◆ Problem statement
From the records below, state how many lines hold the string "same", without any other text.

(Records from a dataset)
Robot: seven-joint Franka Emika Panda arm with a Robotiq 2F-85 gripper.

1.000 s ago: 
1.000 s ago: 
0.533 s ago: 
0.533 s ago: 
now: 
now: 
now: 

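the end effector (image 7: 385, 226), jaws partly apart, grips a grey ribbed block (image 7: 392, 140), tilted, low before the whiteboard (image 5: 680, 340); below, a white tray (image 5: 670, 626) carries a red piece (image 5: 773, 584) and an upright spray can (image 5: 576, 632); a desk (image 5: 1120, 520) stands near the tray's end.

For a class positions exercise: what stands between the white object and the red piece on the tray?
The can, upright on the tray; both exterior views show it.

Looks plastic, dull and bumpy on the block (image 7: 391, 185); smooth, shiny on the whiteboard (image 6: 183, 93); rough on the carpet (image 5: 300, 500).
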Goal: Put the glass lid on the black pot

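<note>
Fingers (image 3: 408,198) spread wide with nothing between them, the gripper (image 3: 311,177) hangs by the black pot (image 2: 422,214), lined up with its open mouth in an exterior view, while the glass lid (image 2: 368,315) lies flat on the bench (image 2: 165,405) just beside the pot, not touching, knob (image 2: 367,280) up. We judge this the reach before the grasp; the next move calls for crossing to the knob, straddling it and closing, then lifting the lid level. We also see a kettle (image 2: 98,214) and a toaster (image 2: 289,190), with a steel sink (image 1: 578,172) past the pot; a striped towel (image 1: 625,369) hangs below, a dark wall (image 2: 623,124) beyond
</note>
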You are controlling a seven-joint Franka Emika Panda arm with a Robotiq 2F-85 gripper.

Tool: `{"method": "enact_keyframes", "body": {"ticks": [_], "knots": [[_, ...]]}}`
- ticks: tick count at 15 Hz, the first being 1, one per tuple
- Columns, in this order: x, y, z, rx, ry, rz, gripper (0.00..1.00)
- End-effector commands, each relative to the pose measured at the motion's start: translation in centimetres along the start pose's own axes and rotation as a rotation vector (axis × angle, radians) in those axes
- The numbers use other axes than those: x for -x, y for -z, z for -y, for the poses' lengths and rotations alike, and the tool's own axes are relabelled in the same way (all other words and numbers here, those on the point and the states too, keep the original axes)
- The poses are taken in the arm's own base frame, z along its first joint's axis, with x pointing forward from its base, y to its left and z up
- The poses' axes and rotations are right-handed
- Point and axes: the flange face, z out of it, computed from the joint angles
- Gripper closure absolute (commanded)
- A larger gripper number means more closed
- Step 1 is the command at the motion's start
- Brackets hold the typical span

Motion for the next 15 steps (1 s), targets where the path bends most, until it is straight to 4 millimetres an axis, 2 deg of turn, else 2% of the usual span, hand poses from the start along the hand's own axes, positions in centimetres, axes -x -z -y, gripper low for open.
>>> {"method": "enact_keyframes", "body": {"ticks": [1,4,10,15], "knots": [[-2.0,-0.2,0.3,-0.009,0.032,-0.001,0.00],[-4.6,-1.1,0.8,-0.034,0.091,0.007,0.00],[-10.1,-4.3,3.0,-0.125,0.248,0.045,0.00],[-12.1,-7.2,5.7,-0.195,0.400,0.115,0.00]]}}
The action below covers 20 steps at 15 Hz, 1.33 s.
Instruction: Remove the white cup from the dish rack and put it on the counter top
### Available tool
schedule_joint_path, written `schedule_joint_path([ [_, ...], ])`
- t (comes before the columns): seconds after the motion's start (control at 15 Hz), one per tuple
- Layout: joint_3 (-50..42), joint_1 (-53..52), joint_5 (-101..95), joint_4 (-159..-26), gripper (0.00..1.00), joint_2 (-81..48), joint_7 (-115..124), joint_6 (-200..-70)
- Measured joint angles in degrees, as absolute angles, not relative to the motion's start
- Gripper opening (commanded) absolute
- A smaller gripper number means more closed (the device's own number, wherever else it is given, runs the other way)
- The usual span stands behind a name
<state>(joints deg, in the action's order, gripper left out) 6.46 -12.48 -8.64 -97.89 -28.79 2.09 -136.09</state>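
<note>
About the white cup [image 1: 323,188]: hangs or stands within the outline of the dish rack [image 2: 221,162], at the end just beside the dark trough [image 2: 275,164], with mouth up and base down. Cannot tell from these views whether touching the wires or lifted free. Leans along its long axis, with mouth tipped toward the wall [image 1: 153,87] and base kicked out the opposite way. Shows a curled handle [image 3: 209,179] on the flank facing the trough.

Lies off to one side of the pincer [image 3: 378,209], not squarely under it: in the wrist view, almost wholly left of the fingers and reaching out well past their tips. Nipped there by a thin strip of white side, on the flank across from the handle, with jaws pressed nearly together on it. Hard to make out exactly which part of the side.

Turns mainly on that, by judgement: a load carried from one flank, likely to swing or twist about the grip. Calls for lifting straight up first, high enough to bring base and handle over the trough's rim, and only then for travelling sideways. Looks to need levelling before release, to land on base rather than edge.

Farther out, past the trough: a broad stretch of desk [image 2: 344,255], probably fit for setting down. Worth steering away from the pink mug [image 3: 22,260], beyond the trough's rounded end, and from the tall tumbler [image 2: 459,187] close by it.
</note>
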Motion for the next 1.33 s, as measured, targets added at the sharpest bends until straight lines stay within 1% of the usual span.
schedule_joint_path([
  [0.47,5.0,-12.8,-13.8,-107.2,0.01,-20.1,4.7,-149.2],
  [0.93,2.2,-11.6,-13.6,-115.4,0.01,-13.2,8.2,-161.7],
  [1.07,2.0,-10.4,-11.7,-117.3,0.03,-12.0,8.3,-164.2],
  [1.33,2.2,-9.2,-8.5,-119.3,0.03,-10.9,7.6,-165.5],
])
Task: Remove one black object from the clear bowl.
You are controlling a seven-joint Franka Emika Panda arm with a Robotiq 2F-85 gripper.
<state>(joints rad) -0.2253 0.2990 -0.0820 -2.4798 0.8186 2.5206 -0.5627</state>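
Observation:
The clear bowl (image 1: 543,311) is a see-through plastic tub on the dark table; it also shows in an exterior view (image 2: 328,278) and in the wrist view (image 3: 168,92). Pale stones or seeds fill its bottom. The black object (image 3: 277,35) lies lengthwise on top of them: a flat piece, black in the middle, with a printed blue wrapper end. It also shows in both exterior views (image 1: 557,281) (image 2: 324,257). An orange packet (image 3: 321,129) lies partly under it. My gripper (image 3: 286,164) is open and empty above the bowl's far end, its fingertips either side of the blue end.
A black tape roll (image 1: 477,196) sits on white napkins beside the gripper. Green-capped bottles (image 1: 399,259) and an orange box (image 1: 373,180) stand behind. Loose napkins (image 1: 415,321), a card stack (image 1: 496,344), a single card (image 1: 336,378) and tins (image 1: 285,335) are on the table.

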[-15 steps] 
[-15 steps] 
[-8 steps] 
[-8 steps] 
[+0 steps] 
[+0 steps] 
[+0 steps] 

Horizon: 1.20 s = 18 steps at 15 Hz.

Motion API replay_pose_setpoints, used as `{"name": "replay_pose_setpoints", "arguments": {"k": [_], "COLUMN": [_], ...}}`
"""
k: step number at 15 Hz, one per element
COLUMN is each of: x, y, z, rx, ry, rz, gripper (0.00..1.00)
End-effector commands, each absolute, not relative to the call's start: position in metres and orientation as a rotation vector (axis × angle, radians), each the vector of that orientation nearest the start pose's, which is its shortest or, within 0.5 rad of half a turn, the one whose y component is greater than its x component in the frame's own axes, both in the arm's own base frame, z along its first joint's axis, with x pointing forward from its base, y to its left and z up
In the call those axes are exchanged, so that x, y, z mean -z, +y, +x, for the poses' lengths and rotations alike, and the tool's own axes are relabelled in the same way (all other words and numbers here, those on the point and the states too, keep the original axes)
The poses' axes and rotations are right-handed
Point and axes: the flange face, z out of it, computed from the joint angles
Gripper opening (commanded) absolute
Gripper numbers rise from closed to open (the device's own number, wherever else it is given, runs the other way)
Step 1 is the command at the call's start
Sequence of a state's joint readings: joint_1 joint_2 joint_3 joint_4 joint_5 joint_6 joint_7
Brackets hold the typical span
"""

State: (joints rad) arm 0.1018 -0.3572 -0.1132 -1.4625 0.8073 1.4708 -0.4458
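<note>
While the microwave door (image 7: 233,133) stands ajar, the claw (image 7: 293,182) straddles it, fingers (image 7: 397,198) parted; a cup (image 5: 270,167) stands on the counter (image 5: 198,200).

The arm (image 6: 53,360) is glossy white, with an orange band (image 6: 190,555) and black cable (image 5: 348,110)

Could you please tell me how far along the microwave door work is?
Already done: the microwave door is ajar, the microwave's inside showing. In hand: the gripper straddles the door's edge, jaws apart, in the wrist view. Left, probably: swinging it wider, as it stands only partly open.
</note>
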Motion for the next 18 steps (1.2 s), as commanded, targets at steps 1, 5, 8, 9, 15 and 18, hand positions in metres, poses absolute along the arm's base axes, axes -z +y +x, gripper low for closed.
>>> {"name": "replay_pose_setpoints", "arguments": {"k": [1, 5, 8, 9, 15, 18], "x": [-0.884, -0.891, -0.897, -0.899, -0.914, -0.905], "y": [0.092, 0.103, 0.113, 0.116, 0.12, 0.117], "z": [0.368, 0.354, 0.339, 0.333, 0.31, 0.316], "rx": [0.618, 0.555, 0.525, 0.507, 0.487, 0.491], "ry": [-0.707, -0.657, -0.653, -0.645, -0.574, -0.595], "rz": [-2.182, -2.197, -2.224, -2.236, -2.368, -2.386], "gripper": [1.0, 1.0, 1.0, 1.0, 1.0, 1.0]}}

◆ Result for this task
2